[llvm] [vectorcombine] Pull sext/zext through reduce.or/and/xor (PR #99548)
Philip Reames via llvm-commits
llvm-commits at lists.llvm.org
Thu Jul 18 12:04:12 PDT 2024
https://github.com/preames updated https://github.com/llvm/llvm-project/pull/99548
>From 044926bef56b6999082f09295b295a0a2fb7f8fa Mon Sep 17 00:00:00 2001
From: Philip Reames <preames at rivosinc.com>
Date: Thu, 18 Jul 2024 10:49:45 -0700
Subject: [PATCH 1/2] [vectorcombine] Pull sext/zext through reduce.or/and/xor
This extends the existing foldTruncFromReductions transform to handle
sext and zext as well. This is only legal for the bitwise reductions
(and/or/xor) and not the arithmetic ones (add, mul). Use the same
costing decision to drive whether we do the transform.
---
.../Transforms/Vectorize/VectorCombine.cpp | 40 ++++++++++++-------
.../VectorCombine/RISCV/vecreduce-of-cast.ll | 30 ++++++++++----
2 files changed, 48 insertions(+), 22 deletions(-)

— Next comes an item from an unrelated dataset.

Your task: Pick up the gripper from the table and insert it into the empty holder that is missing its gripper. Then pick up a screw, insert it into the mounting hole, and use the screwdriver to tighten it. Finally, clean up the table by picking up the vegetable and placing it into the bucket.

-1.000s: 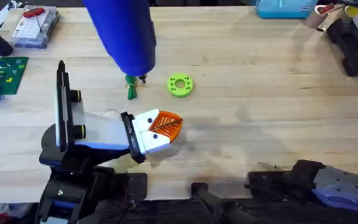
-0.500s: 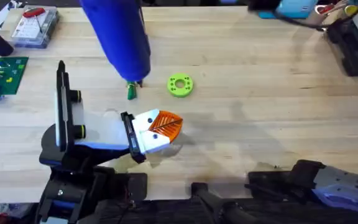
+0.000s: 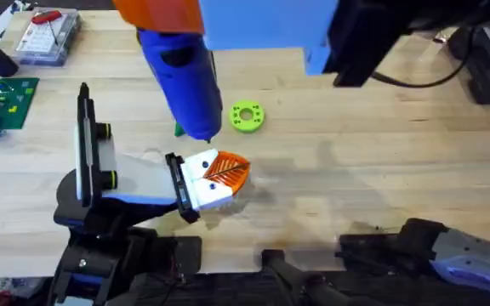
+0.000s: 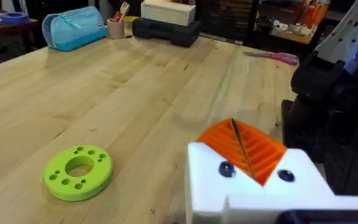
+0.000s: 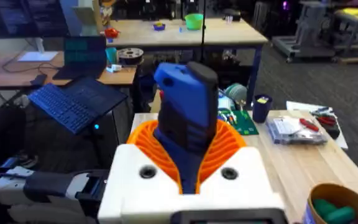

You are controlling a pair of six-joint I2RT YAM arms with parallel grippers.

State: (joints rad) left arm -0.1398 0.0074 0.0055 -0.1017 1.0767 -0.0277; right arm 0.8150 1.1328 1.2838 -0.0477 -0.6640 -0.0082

diff --git a/llvm/lib/Transforms/Vectorize/VectorCombine.cpp b/llvm/lib/Transforms/Vectorize/VectorCombine.cpp
index 3a49f95d3f117..de60d80aeffa1 100644
--- a/llvm/lib/Transforms/Vectorize/VectorCombine.cpp
+++ b/llvm/lib/Transforms/Vectorize/VectorCombine.cpp
@@ -117,7 +117,7 @@ class VectorCombine {
bool foldShuffleOfShuffles(Instruction &I);
bool foldShuffleToIdentity(Instruction &I);
bool foldShuffleFromReductions(Instruction &I);
- bool foldTruncFromReductions(Instruction &I);
+ bool foldCastFromReductions(Instruction &I);
bool foldSelectShuffle(Instruction &I, bool FromReduction = false);
void replaceValue(Value &Old, Value &New) {
@@ -2113,15 +2113,20 @@ bool VectorCombine::foldShuffleFromReductions(Instruction &I) {
/// Determine if its more efficient to fold:
/// reduce(trunc(x)) -> trunc(reduce(x)).

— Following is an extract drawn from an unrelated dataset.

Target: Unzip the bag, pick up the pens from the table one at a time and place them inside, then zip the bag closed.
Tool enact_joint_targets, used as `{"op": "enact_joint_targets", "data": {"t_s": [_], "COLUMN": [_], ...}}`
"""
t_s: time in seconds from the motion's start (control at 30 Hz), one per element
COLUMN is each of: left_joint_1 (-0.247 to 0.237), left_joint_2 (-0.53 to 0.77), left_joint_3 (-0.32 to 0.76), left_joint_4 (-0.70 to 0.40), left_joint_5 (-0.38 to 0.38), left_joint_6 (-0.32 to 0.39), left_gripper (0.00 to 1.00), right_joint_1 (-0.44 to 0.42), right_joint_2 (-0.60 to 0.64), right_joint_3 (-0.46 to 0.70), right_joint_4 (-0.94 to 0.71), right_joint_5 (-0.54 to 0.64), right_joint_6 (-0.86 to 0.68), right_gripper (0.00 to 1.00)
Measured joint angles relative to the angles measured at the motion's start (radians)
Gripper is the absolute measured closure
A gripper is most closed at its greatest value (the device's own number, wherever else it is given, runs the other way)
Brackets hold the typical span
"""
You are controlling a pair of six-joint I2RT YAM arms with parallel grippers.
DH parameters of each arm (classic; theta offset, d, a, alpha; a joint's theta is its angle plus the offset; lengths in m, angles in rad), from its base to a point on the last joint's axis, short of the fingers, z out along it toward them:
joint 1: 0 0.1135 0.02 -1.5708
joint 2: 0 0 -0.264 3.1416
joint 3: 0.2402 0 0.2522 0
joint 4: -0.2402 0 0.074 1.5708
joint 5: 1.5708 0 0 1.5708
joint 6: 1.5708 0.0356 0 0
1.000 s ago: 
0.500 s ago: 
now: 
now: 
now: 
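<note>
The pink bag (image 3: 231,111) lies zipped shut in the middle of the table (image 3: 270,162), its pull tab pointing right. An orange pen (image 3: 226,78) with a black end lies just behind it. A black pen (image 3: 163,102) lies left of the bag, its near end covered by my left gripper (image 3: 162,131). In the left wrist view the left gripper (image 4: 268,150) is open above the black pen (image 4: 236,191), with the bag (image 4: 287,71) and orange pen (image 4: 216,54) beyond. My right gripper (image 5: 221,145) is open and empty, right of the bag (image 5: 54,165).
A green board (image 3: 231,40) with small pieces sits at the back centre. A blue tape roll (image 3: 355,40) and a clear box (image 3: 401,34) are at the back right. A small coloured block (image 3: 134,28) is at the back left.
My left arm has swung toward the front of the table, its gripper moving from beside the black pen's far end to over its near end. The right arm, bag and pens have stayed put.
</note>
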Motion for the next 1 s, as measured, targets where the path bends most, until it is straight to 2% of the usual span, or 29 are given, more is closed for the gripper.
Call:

-bool VectorCombine::foldTruncFromReductions(Instruction &I) {
+/// reduce(sext(x)) -> sext(reduce(x)).
+/// reduce(zext(x)) -> zext(reduce(x)).
+bool VectorCombine::foldCastFromReductions(Instruction &I) {
auto *II = dyn_cast<IntrinsicInst>(&I);
if (!II)
return false;
+ bool TruncOnly = false;
Intrinsic::ID IID = II->getIntrinsicID();
switch (IID) {
case Intrinsic::vector_reduce_add:
case Intrinsic::vector_reduce_mul:
+ TruncOnly = true;
+ break;
case Intrinsic::vector_reduce_and:
case Intrinsic::vector_reduce_or:
case Intrinsic::vector_reduce_xor:
@@ -2133,25 +2138,32 @@ bool VectorCombine::foldTruncFromReductions(Instruction &I) {
unsigned ReductionOpc = getArithmeticReductionInstruction(IID);
Value *ReductionSrc = I.getOperand(0);
- Value *TruncSrc;
- if (!match(ReductionSrc, m_OneUse(m_Trunc(m_Value(TruncSrc)))))
+ Value *Src;
+ if (!match(ReductionSrc, m_OneUse(m_Trunc(m_Value(Src)))) &&
+ (TruncOnly ||
+ !match(ReductionSrc, m_OneUse(m_ZExtOrSExt(m_Value(Src))))))
return false;
- auto *TruncSrcTy = cast<VectorType>(TruncSrc->getType());
+ // Note: Only trunc has a constexpr, neither sext or zext do.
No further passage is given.